▸ YOUR OBJECTIVE: For each line below that contains the word "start", return that line.

▸ AVAILABLE DATA:
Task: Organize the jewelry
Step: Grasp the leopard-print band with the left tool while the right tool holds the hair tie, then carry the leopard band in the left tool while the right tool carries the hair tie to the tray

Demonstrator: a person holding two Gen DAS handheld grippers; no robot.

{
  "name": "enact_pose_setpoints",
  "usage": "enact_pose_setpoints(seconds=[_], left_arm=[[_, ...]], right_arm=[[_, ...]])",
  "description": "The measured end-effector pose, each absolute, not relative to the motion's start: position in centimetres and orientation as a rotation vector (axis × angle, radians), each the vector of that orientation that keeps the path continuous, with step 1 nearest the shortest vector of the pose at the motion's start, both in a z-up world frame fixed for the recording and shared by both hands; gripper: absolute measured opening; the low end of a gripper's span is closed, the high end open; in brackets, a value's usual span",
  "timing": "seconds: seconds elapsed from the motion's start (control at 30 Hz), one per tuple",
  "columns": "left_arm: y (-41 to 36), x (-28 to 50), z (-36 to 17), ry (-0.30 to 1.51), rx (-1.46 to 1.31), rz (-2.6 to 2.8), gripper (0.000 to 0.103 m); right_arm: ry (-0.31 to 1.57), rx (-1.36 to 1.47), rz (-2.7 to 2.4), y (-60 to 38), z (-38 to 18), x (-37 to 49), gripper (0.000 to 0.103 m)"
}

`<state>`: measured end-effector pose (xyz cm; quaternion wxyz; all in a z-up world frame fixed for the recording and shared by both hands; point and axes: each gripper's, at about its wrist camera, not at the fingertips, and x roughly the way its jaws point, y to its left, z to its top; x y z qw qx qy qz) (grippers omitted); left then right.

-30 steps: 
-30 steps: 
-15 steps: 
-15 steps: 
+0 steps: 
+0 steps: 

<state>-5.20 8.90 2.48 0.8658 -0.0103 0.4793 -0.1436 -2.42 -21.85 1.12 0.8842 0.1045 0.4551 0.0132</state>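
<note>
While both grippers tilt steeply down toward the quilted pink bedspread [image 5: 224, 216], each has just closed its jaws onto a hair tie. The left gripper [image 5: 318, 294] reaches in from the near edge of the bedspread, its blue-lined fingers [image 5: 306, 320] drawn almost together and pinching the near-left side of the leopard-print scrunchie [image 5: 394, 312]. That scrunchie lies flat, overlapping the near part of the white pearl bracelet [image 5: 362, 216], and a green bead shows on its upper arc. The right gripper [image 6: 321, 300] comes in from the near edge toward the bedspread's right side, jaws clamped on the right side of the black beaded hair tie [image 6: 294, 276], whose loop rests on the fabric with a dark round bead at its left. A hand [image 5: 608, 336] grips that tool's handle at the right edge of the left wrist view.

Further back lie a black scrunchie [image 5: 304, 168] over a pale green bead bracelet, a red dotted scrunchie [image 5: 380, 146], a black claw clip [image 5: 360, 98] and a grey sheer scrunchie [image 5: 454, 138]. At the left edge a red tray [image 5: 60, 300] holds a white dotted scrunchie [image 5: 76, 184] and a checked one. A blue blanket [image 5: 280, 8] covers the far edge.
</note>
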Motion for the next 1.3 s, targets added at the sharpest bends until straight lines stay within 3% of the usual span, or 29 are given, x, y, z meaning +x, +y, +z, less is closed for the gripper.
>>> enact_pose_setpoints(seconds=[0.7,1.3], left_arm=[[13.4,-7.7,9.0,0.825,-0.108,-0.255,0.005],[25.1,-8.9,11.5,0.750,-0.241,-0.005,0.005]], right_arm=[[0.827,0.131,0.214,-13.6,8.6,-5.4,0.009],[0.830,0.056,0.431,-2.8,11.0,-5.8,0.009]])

▸ OUTPUT FOR THIS TASK:
  "description": "The measured end-effector pose, each absolute, not relative to the motion's start: position in centimetres and orientation as a rotation vector (axis × angle, radians), each the vector of that orientation that keeps the path continuous, with step 1 nearest the shortest vector of the pose at the motion's start, both in a z-up world frame fixed for the recording and shared by both hands; gripper: absolute measured opening; the low end of a gripper's span is closed, the high end open; in brackets, a value's usual span",
  "timing": "seconds: seconds elapsed from the motion's start (control at 30 Hz), one per tuple",

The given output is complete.